I remember this subject interested me greatly when I was in high school physics. I'm pretty rusty now, so bear with me. The "facts" I present may be warped and demented. Fair warning.

Reading this information, and going on what little I remember, time dialation is the apparent slowing down of time of an object as far as an observer is concerned. One of the wikipedia articles goes as far as mentioning that this slowing down of time would make it possible to time travel. I'm not so certain I believe whether this phenomenon is *actually* an effect of time.

To illustrate my point, consider this hypothetical situation:
Your friend is in a car, driving at 20m/s. He throws a ball out the window, in the opposite direction that he's driving. Let's say he throws the ball hard enough to give it a 30m/s velocity in the opposite direction that he's driving.

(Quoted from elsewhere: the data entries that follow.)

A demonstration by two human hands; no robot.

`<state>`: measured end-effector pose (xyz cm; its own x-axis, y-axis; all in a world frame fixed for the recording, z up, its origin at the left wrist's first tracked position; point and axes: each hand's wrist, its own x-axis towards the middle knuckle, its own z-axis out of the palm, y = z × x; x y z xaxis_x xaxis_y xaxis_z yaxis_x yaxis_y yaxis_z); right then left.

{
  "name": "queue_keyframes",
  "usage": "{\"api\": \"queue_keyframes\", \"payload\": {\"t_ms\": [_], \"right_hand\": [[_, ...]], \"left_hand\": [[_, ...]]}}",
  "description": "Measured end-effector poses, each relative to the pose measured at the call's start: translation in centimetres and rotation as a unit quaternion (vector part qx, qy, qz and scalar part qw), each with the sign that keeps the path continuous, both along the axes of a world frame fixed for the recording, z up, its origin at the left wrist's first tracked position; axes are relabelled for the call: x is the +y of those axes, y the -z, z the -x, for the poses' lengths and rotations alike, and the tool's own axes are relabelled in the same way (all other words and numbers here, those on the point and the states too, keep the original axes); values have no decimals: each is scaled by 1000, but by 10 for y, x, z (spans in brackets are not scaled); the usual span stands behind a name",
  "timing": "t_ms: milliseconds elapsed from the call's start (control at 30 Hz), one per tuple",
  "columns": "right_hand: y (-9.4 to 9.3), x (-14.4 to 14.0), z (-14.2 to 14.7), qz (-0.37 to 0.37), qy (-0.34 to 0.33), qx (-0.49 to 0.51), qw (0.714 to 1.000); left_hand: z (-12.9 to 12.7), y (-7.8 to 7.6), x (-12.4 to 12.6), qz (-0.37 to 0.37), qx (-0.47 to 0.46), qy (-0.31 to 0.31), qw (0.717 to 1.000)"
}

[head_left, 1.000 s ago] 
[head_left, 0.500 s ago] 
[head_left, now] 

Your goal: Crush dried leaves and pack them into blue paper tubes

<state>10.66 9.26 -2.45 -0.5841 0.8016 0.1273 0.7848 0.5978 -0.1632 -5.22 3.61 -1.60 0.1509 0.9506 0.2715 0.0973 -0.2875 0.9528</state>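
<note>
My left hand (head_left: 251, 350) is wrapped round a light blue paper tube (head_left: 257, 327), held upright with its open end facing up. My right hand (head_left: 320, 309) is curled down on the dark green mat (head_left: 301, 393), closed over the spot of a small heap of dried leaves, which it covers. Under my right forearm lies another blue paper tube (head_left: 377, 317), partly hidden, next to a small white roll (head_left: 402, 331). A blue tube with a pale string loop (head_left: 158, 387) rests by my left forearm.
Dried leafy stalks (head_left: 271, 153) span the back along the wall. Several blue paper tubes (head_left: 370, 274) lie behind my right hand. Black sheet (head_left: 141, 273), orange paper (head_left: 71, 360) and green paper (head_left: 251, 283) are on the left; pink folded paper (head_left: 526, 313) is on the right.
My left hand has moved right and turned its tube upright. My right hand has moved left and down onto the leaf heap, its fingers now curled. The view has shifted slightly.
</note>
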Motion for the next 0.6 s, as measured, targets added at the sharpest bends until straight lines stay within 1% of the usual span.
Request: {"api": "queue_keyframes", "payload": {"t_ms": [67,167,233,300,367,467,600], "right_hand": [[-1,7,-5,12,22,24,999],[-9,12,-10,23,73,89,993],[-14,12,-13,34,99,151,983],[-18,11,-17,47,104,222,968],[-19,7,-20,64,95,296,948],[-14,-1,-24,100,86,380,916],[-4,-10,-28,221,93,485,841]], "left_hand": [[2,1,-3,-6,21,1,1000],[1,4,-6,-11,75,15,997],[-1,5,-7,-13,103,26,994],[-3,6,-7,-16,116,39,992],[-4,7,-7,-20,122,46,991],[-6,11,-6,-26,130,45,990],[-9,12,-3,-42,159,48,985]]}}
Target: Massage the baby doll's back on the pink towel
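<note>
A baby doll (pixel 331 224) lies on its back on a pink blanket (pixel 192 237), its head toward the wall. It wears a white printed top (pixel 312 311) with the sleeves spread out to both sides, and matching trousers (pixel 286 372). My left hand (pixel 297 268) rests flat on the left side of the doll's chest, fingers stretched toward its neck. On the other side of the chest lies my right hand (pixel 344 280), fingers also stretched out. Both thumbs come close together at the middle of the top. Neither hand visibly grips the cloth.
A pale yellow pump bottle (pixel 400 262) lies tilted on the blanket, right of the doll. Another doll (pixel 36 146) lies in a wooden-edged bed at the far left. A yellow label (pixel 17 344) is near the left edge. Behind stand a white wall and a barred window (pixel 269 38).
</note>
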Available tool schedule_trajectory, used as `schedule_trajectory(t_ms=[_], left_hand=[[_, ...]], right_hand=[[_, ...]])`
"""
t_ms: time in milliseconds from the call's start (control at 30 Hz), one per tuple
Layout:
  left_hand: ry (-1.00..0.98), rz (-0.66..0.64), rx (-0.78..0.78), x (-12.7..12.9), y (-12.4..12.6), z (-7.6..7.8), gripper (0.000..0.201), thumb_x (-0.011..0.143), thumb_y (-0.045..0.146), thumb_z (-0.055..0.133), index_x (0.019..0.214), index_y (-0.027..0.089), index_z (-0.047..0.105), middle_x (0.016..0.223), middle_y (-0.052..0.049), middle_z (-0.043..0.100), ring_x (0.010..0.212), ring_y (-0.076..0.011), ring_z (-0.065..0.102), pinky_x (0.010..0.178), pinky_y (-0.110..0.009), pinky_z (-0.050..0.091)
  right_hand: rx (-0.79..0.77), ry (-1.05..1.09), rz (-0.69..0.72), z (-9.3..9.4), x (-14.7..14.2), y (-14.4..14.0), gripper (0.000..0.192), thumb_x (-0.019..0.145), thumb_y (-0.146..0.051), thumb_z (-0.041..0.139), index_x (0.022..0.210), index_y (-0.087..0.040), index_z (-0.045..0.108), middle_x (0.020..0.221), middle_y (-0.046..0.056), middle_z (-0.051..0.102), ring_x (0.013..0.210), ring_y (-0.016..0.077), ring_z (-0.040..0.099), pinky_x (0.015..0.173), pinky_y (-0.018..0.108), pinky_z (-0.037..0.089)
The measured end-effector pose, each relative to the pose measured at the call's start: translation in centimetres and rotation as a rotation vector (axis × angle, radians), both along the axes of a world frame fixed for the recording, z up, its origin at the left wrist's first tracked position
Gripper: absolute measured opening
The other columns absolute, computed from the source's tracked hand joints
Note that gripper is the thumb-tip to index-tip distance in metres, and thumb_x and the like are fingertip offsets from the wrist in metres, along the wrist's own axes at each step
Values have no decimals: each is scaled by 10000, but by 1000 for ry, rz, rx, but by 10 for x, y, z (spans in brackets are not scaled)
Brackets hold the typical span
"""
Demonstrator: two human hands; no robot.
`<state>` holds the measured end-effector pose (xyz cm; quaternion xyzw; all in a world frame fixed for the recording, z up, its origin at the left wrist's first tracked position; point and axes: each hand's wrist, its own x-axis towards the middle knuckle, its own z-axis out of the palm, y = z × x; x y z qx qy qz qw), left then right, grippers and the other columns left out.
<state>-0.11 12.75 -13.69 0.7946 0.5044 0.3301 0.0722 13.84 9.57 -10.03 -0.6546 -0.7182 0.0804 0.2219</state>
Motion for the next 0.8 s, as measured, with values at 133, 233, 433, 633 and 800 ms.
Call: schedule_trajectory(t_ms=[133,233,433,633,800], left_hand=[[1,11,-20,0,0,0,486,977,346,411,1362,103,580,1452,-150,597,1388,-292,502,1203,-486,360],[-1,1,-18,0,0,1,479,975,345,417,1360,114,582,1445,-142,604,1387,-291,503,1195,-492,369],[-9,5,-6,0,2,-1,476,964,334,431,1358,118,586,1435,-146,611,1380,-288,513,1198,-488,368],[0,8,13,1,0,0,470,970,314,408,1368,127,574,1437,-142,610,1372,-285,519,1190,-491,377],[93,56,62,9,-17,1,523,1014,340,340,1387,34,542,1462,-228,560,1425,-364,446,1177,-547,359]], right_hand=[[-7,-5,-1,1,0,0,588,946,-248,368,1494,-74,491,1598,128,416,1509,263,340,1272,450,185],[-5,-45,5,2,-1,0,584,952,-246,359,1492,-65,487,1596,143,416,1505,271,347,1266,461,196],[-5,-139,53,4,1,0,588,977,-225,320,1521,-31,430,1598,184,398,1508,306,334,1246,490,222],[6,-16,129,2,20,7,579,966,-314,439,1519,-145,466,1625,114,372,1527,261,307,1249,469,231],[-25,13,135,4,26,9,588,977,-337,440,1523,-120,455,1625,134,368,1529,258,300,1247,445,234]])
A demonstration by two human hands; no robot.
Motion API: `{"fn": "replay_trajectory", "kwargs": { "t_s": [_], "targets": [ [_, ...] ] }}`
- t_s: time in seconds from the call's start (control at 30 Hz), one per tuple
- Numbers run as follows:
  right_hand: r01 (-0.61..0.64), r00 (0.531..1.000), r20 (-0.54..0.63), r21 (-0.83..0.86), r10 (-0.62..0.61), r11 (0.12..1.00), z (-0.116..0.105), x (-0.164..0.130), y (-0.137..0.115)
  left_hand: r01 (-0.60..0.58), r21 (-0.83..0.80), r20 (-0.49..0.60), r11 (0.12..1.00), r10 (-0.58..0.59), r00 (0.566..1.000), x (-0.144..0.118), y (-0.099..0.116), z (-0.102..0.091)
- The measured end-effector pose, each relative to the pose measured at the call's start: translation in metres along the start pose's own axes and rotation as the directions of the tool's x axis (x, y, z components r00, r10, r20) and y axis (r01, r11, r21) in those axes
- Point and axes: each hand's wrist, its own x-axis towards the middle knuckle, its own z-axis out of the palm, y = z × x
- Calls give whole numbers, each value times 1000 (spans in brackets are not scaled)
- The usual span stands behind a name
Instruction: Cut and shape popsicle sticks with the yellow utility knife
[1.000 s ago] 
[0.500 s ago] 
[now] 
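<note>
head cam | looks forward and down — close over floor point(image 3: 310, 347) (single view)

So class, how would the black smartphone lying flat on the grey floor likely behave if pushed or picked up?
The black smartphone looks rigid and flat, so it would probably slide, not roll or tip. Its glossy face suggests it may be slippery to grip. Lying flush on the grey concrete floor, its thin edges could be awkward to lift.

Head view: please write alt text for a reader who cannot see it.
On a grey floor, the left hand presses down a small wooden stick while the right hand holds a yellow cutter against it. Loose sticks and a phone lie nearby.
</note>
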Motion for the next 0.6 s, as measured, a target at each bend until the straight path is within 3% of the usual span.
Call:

You are watching your friend from behind the car as he drives away from you. When he's driving at 20 m/s and throws the ball out the window at 30, you see the ball move 10 m/s towards you. If he accelerates to 30 m/s and throws the ball in the opposite direction with the same velocity as before, you see the ball fall to the ground, never approaching you. From the driver's perspective, of course, as he's in a moving vehicle, the balls are all moving away from him.

What if you apply that same principle to light? The car becomes an object travelling towards a black hole. The ball becomes a photon. You are still you.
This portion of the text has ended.